A Flicker of a Doubt (A Fairy Garden Mystery)
Cozy Mystery
4th in Series
Setting – California
Kensington Cozies (March 28, 2023)
Paperback ‏ : ‎ 320 pages

 

Synopsis

 

Fairies are trending hard, especially when it comes to fairy garden décor in Walmart and Target and on Amazon. The latest installment in the nationally bestselling Daryl Wood Gerber’s Fairy Garden mysteries is a perfect read for Laura Childs readers and all fans of whimsy and charm.

With a theater foundation tea and an art show planned at Violet Vickers’s estate, Courtney is hired to create charming fairy gardens for the event. It’s not so charming, however, when her best friend Meaghan’s ex-boyfriend turns out to be Violet’s latest artistic protégé. Even worse, not long after Meaghan locks horns with him, his body is found in her yard, bludgeoned with an objet d’murder.

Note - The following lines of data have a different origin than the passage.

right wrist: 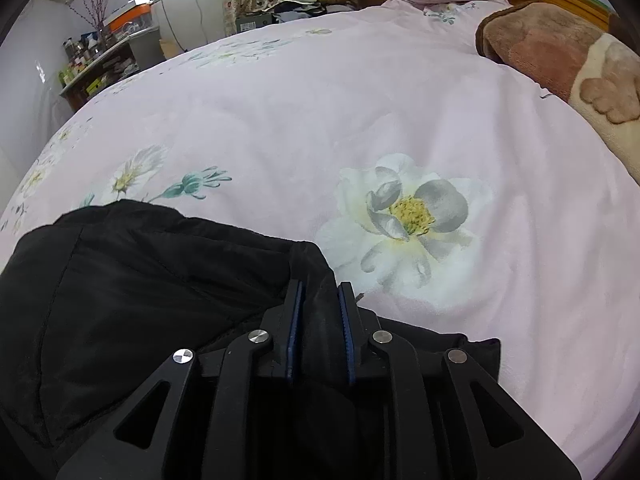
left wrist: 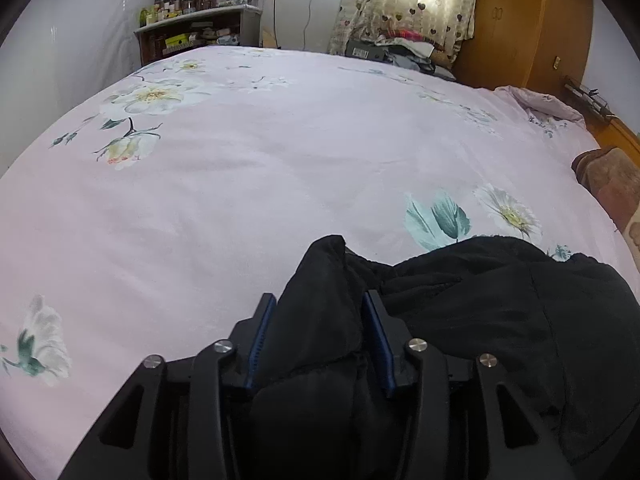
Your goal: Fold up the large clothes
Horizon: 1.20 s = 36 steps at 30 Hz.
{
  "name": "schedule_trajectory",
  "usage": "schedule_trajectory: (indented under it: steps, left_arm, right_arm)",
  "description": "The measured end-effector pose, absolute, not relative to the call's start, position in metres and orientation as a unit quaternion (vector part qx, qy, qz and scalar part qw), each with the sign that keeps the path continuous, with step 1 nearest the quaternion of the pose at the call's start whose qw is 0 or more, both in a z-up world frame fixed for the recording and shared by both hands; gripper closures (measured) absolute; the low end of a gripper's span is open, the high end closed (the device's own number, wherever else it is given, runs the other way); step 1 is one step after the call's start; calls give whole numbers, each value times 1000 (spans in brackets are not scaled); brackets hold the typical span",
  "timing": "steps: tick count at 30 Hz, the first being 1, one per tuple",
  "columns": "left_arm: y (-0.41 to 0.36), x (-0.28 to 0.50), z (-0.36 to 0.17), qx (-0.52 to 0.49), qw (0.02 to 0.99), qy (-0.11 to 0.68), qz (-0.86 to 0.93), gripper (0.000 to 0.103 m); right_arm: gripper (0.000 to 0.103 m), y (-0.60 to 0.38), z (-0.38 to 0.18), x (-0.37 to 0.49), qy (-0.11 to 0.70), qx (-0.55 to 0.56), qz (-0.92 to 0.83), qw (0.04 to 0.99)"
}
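Observation:
A black padded garment lies bunched on the near side of a pink floral bed cover. My left gripper is shut on a thick fold of it at its left end. In the right wrist view the garment spreads to the left, and my right gripper is shut on a narrower fold at its right edge. Both grips sit just above the bed cover. The rest of the garment below the grippers is hidden.
A brown and cream fleece blanket lies at the right side of the bed. A cluttered shelf stands beyond the far left corner. A pile of clothes and a wooden wardrobe stand behind the bed.

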State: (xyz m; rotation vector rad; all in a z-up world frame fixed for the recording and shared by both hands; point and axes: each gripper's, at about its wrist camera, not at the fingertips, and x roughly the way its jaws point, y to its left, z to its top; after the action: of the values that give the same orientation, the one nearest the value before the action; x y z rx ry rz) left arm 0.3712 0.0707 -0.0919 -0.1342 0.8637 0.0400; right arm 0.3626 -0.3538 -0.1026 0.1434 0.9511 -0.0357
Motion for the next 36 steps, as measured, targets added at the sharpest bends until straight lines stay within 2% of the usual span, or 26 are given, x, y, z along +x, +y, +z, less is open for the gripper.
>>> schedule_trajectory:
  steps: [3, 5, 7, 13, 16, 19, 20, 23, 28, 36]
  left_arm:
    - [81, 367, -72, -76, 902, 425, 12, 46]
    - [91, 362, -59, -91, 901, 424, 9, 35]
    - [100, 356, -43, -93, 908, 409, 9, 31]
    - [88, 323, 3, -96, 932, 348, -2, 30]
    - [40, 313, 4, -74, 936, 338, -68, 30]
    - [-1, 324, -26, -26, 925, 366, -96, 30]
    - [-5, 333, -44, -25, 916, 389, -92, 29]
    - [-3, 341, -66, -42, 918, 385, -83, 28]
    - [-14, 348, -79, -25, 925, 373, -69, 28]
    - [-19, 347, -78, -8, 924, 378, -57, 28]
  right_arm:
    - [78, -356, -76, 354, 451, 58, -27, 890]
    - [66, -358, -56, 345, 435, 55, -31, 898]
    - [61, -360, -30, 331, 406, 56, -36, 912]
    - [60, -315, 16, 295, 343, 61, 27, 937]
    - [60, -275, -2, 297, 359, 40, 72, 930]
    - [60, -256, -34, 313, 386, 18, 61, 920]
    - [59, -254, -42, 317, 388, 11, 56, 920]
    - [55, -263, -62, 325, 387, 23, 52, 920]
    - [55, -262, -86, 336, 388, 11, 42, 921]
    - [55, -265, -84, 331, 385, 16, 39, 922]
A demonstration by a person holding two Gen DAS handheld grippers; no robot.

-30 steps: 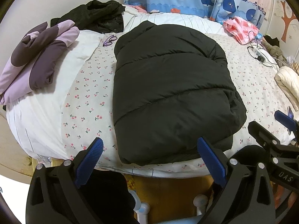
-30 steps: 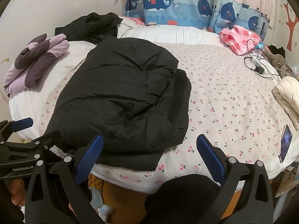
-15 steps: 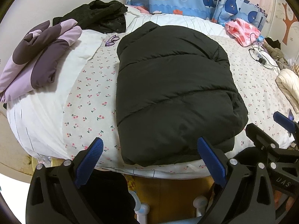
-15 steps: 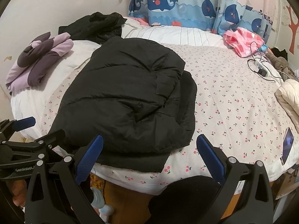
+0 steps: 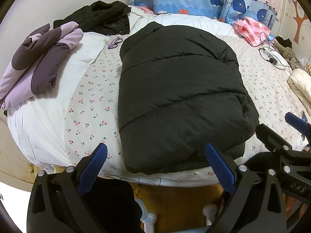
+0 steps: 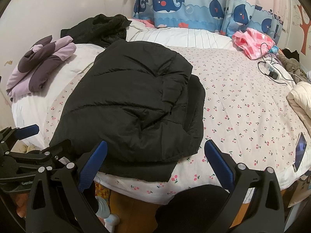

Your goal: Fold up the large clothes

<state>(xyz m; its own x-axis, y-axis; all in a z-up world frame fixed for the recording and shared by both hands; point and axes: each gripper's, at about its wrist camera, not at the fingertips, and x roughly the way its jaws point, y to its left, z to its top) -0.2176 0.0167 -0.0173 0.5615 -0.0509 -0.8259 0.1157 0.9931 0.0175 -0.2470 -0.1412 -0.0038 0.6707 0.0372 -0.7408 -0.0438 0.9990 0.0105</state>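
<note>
A black puffer jacket [image 5: 175, 97] lies folded into a thick rectangle on the cherry-print bed sheet [image 5: 91, 104], its near hem at the bed's front edge. It also shows in the right wrist view [image 6: 132, 106], with a folded layer sticking out at its right and front. My left gripper [image 5: 155, 153] is open and empty, just short of the jacket's near hem. My right gripper [image 6: 155, 151] is open and empty, over the jacket's near right corner. Each gripper shows at the edge of the other's view.
A folded purple jacket [image 5: 38, 62] lies at the left, a crumpled black garment [image 5: 101, 17] behind it, purple glasses [image 5: 115, 42] beside the jacket. Pink cloth [image 6: 252, 40], a power strip with cable [image 6: 272, 69], a cream jacket [image 6: 301, 101] and a phone [image 6: 300, 151] lie at the right.
Both grippers have moved slightly closer to the bed and the jacket. The jacket has not moved and both grippers stay open.
</note>
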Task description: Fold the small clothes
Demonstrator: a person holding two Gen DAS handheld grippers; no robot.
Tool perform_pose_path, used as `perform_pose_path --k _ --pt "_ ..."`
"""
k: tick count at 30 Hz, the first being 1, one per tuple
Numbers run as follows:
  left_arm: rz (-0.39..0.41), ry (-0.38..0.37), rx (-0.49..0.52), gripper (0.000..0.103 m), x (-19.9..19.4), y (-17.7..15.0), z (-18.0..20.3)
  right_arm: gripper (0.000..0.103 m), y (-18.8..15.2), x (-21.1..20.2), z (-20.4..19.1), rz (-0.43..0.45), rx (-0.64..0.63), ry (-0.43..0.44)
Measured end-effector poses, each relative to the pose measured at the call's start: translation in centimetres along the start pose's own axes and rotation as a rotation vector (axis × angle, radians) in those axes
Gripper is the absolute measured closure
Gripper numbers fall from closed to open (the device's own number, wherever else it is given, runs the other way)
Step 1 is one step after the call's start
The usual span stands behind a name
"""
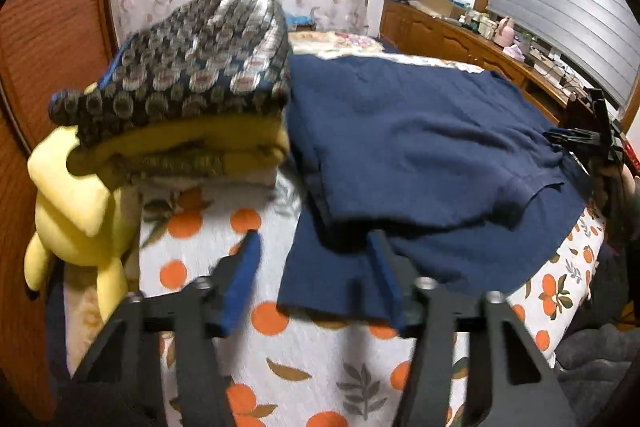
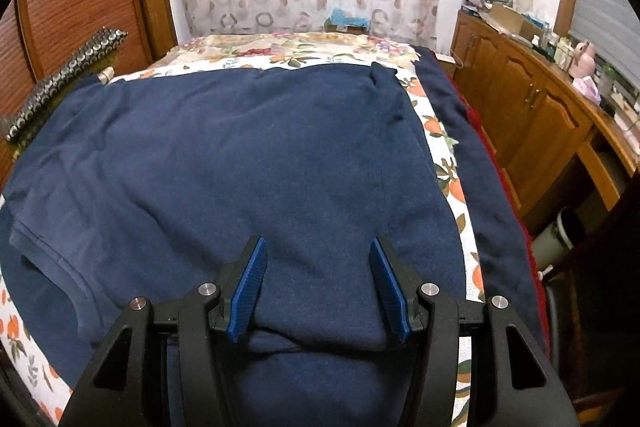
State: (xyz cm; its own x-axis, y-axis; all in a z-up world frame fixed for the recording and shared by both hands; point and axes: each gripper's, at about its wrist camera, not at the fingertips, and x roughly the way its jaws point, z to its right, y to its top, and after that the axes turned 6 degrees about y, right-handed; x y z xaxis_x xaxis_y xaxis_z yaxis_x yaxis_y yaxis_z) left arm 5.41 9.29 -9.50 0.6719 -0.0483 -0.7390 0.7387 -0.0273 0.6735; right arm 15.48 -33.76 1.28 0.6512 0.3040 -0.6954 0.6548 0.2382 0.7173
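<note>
Left fingers point(image 1: 248, 275): parted, grasping nothing, shirt's near-left corner at 1 o'clock
Right gripper point(image 2: 318, 287): spread, empty, over cloth
Navy shirt point(image 2: 248, 155): flat on bedspread point(image 1: 224, 227), long axis 9-to-3
Nearer corner: left gripper point(image 1: 316, 279)

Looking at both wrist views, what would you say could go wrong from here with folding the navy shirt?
1. The left gripper straddles only the navy shirt's near-left edge; it may pinch one layer or the orange-print sheet too.
2. The folded stack touches the shirt; a pull could topple it.
3. The right gripper hovers open over mid-fabric, so it may bunch the cloth.
</note>
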Motion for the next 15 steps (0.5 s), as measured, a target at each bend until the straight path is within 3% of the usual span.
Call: perform_pose_path --k 6,8,9,15 --pt "-0.044 0.013 -0.020 0.070 1.3 -0.6 -0.2 0.045 0.0 0.1 -0.4 -0.001 -0.004 -0.003" --pt "-0.049 0.000 -0.015 0.094 1.2 -0.8 -0.2 0.045 0.0 0.4 -0.5 -0.001 -0.010 -0.008" --pt "-0.047 0.005 -0.012 0.097 1.0 -0.9 -0.1 0.045 -0.1 0.6 -1.0 -0.002 -0.013 -0.012" --pt "0.023 0.000 -0.022 0.100 -2.7 -1.9 0.0 0.045 -0.6 1.9 -1.5 -0.001 -0.013 -0.012"
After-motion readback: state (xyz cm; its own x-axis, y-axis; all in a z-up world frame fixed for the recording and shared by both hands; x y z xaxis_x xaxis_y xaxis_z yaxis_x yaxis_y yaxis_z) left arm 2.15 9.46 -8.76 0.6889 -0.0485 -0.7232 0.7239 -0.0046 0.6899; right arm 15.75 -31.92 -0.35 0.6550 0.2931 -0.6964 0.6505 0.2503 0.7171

There’s a gallery of suspects, from an unstable former flame to an arts and crafts teacher with a sketchy past. But when the cops focus on Meaghan’s business partner, who’s like a protective older brother to her, and discover he also has a secret financial motive, Courtney decides to draw her own conclusions. Fearing they’re missing the forest for the trees, and with some help from Fiona the sleuthing fairy, she hopes to make them see the light . . .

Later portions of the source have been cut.